Advocates point moral compass

With the student protesters gone from President Rodin’s office, the leading advocate for the human rights of sweatshop employees, Charles Kernaghan, is no persona non grata.

Kernaghan, the executive director of the National Labor Committee (NLC), was an honored speaker at the final event of the Penn Humanities Forum’s weeklong series, Human Nature—Human Rights, at WHYY’s radio studios March 25. He was sharing a podium with two other luminaries of human rights — Nadine Strossen, executive director of the American Civil Liberties Union (ACLU); and William Schulz, director of Amnesty International-USA.

Provost Robert L. Barchi had kind words for the student protesters in his remarks opening the event. “Social change is by nature messy and unpredictable,” he said. He praised the “passion and devotion” of the students involved. He said he was proud to help lead an institution with students so committed to ferreting out human rights violations.
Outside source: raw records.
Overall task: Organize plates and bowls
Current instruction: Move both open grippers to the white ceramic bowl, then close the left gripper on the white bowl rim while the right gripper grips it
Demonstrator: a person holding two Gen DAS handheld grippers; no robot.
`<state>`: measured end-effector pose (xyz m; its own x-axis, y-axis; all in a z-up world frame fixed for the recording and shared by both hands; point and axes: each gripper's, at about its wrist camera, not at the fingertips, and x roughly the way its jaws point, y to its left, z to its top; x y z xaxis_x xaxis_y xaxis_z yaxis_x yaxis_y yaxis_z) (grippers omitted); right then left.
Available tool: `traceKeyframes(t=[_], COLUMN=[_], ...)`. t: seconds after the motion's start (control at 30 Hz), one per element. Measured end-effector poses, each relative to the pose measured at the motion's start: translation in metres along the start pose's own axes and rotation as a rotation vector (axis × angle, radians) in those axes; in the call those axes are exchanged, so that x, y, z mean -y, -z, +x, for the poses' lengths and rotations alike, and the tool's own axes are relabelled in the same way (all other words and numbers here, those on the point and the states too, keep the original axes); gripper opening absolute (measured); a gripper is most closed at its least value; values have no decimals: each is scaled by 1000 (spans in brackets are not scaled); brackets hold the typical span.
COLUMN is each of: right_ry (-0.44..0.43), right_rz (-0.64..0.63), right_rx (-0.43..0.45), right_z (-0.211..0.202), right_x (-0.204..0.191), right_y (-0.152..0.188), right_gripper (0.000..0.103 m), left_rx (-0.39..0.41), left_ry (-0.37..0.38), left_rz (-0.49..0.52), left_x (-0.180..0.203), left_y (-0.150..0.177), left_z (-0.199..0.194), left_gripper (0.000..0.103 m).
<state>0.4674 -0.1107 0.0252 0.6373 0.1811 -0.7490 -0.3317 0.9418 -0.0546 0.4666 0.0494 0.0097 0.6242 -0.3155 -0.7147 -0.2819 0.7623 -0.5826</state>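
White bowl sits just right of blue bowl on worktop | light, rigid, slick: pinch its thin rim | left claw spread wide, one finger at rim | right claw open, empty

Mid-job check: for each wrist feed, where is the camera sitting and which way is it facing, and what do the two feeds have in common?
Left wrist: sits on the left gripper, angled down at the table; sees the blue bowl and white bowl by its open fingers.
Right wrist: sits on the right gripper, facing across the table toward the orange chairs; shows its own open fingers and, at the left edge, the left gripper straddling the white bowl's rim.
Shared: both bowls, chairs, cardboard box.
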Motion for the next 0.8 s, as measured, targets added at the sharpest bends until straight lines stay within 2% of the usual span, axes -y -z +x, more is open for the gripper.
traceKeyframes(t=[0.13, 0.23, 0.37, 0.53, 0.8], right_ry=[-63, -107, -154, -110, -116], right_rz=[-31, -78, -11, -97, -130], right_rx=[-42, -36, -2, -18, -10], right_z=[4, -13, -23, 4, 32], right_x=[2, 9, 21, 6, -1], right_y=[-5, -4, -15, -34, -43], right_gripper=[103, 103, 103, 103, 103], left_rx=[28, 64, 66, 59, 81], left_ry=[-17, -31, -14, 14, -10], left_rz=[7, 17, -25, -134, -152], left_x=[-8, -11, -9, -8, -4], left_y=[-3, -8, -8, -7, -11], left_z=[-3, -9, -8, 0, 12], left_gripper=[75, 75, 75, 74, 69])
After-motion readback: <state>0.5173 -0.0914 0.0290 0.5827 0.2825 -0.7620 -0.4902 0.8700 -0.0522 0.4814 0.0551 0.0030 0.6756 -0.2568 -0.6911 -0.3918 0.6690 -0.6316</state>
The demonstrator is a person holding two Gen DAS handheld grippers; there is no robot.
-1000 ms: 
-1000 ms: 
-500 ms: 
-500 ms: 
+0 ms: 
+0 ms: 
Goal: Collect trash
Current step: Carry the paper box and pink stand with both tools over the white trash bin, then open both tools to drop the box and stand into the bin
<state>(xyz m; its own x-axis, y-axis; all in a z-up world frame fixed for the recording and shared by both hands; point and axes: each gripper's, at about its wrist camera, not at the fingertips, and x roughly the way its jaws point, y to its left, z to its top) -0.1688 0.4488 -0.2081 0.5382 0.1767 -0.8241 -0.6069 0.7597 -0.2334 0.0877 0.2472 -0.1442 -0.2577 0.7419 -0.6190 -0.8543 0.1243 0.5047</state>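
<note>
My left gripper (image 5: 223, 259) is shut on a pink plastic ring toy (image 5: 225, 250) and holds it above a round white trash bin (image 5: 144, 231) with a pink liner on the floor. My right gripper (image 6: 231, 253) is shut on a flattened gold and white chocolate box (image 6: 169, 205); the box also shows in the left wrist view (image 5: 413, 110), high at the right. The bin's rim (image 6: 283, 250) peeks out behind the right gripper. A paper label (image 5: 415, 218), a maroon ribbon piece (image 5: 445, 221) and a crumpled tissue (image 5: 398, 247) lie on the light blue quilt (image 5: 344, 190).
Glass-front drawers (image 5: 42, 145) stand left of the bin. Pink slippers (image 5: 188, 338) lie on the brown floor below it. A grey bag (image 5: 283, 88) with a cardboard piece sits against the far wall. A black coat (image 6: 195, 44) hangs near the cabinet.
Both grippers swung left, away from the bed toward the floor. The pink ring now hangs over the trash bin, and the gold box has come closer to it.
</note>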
Kernaghan was the last of the three guest speakers, so his visual aids — including a Yale T-shirt (boo) and a plush Tinky Winky, the so-called “gay” Teletubby — were a welcome diversion from his depressing statistics about the inhumane conditions under which they were made. “We have a global economy with no moral compass,” he said, thanking the Penn students for waking up the rest of the country to sweatshop conditions around the world.
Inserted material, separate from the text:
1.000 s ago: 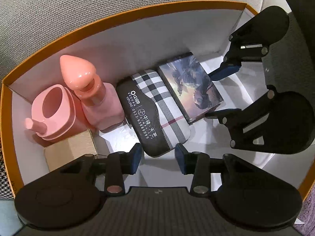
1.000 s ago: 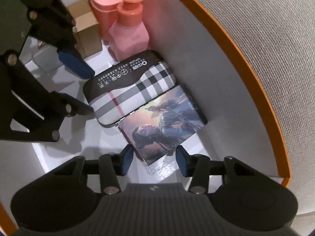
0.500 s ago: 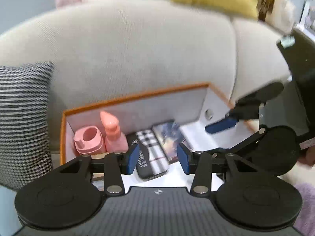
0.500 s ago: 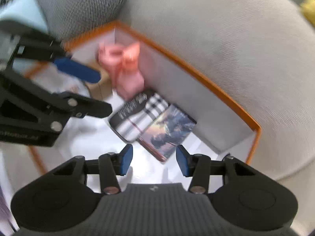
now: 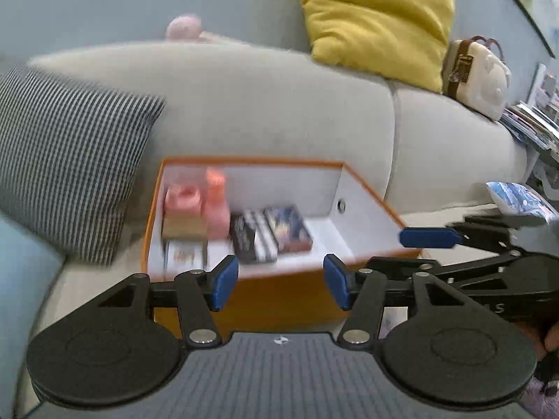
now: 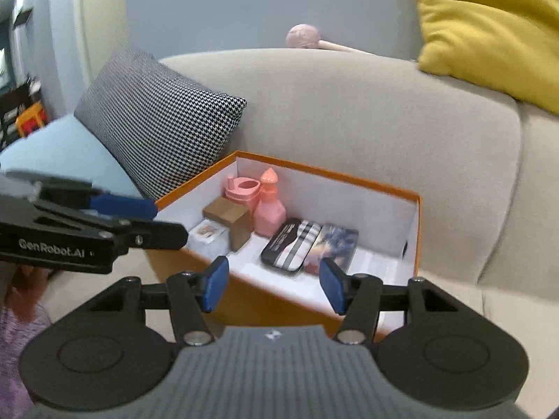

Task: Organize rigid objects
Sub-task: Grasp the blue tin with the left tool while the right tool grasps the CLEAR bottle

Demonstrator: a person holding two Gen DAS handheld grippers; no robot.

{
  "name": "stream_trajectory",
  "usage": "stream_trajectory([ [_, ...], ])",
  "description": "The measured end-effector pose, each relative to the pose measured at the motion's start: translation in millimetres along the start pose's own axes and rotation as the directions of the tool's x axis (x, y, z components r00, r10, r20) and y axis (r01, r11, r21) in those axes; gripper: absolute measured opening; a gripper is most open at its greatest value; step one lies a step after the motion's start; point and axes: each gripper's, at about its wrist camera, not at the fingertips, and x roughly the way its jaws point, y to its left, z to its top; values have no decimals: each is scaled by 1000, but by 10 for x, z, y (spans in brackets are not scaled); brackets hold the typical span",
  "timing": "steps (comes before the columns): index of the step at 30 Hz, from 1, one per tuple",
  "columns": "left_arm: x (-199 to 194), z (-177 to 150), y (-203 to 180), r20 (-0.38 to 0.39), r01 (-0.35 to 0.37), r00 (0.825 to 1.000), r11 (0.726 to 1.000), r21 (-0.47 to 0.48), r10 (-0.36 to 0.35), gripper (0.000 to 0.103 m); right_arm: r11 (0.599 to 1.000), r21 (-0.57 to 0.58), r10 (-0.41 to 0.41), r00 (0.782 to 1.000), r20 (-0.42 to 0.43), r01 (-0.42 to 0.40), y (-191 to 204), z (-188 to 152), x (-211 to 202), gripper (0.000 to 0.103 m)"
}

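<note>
Sofa cushions carry the orange box (image 6: 414, 209), holding a plaid case (image 6: 290, 241) and card pack (image 6: 333, 246) side by side, long axes running away from the fingers. Both grippers, left (image 5: 281, 286) and right (image 6: 272, 284), hang just short of the box, jaws opening on nothing; the right seems nearer the case.

One orange box (image 6: 367, 182) holds six things: one pink cup (image 6: 241, 188), one pink bottle (image 6: 268, 206), one cardboard carton (image 6: 229, 221), one white packet (image 6: 207, 232), one plaid case (image 6: 291, 241) and one picture card (image 6: 335, 244).

left gripper (image 5: 281, 281), right gripper (image 6: 273, 288) withdrawn from box (image 6: 279, 302), opening
</note>
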Motion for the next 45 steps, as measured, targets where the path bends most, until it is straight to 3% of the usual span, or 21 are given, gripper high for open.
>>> stream_trajectory([
  [3, -23, -266, 62, -59, 17, 998, 998, -67, -21, 65, 998, 68, -12, 999, -45, 15, 92, -273, -38, 58],
  [6, 14, -511, 60, -147, 35, 988, 997, -70, -45, 62, 989, 149, 0, 990, -140, 21, 157, -565, -17, 57],
  [9, 79, -703, 67, -238, 63, 967, 992, -111, -88, 61, 976, 211, 0, 969, -246, 53, 177, -854, 62, 49],
  [15, 195, -950, 112, -339, 59, 931, 975, -215, -131, 61, 956, 268, -18, 936, -352, 119, 159, -1252, 173, 44],
  [18, 238, -1083, 111, -364, 34, 923, 968, -249, -126, 61, 956, 268, -15, 934, -356, 118, 165, -1275, 211, 43],
  [22, 342, -1253, 118, -417, 26, 896, 955, -295, -153, 63, 955, 273, -7, 933, -361, 113, 170, -1321, 241, 43],
  [25, 410, -1292, 97, -431, -16, 896, 964, -264, -103, 65, 953, 289, 16, 935, -355, 94, 154, -1328, 236, 43],
  [28, 508, -1385, 119, -473, -49, 877, 963, -266, -86, 61, 946, 315, 46, 936, -348, 70, 112, -1343, 293, 43],
  [37, 569, -1423, 87, -467, -47, 881, 968, -245, -75, 60, 907, 422, 160, 931, -329, -7, 74, -1304, 479, 35],
  [39, 540, -1421, 58, -457, -35, 886, 974, -226, -74, 52, 893, 450, 186, 926, -328, -20, 68, -1304, 549, 37],
  [41, 498, -1422, 60, -446, -21, 891, 975, -223, -83, 52, 874, 487, 204, 918, -341, -13, 40, -1321, 643, 47],
  [42, 479, -1421, 62, -442, -13, 893, 975, -223, -89, 49, 863, 504, 216, 914, -344, -14, 29, -1328, 685, 47],
  [43, 449, -1416, 69, -428, -1, 898, 975, -221, -97, 36, 860, 510, 221, 912, -346, -15, 33, -1327, 713, 47],
  [45, 380, -1385, 116, -403, 28, 907, 972, -234, -123, 26, 863, 506, 217, 912, -349, -12, 59, -1306, 747, 46],
])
Here in the United States, human rights have advanced greatly since the ACLU’s founding in 1920, Strossen said — except in the “criminal injustice system.” Current ACLU efforts Strossen highlighted include fighting for student rights, under attack since the shootings in Columbine.

“Different does not mean dangerous,” she said, referring to school decisions around the country to ban signs of difference such as long black trench coats, stars of David, even T-shirts imprinted with the dangerous gang logo of the vegans.
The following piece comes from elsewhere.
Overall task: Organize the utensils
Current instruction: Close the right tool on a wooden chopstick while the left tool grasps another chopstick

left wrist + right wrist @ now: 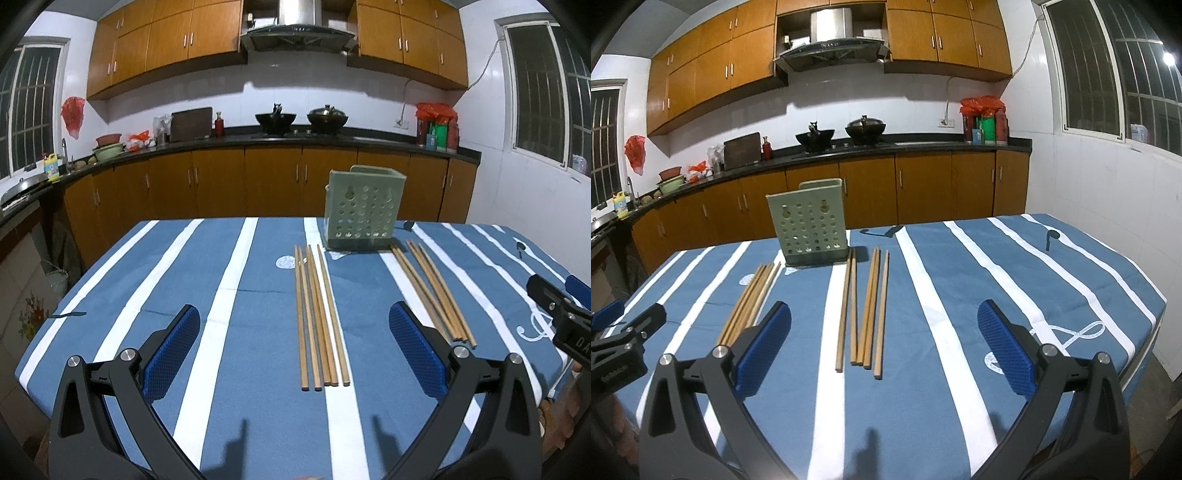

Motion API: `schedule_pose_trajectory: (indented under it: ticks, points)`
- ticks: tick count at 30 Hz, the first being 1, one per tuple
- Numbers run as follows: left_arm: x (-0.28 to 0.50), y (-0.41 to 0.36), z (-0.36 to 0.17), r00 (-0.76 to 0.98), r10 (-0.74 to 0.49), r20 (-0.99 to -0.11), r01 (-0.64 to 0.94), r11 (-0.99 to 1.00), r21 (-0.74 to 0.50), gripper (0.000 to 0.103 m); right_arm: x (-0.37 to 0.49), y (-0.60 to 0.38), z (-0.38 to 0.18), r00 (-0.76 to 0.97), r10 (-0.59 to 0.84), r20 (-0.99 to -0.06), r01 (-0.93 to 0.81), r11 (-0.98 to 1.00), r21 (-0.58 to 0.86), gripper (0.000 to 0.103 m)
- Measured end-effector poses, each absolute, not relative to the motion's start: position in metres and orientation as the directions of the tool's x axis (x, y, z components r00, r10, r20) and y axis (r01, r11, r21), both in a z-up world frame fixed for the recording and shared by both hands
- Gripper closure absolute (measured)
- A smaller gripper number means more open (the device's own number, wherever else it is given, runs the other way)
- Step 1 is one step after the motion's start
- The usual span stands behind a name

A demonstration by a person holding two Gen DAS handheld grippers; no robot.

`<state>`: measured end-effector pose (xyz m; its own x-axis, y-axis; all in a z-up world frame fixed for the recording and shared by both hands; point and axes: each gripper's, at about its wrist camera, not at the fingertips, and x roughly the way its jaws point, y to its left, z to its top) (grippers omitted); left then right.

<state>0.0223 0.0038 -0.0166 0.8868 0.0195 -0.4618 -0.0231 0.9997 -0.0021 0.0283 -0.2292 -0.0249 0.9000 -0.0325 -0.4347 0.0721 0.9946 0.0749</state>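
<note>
A green perforated utensil holder (362, 210) (811, 230) stands upright at the far side of the blue striped table. Two groups of wooden chopsticks lie in front of it: a left group (319, 317) (750, 301) and a right group (434, 291) (864, 310). My left gripper (294, 341) is open and empty, above the table just short of the left group's near ends. My right gripper (884, 339) is open and empty, above the table near the right group's near ends. The right gripper also shows at the right edge of the left wrist view (561, 314), and the left gripper at the left edge of the right wrist view (624, 339).
The table (166, 295) (1034, 295) has a blue cloth with white stripes. A dark spoon (1050, 236) (520, 248) lies at the far right and another dark utensil (886, 232) lies behind the holder. Kitchen counters and cabinets stand beyond the table.
</note>
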Motion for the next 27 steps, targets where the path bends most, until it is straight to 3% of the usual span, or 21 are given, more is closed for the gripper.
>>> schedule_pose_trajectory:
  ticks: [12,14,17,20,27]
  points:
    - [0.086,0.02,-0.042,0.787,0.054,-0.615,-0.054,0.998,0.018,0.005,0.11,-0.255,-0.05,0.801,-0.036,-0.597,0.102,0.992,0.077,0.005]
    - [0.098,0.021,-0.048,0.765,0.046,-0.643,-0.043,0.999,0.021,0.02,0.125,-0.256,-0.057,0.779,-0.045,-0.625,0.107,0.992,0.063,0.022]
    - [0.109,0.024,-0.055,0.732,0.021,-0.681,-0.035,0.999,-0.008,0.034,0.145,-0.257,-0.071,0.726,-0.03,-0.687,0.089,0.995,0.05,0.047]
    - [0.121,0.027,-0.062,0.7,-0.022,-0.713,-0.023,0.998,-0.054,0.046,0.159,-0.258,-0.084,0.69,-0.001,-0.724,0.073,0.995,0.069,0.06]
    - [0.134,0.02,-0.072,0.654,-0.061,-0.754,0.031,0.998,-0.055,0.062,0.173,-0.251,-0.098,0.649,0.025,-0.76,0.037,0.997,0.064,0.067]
Strossen said that true to her organization’s defense of free speech on the Internet, the group had its own Web site, www.aclu.org, making it easy for citizens to contact its representatives about human rights issues.

And free speech was also what gave Amnesty its power to save political prisoners, Schulz said. “Sometimes, merely by telling the truth, those of us in Philadelphia can … make a difference for someone in Lahore.”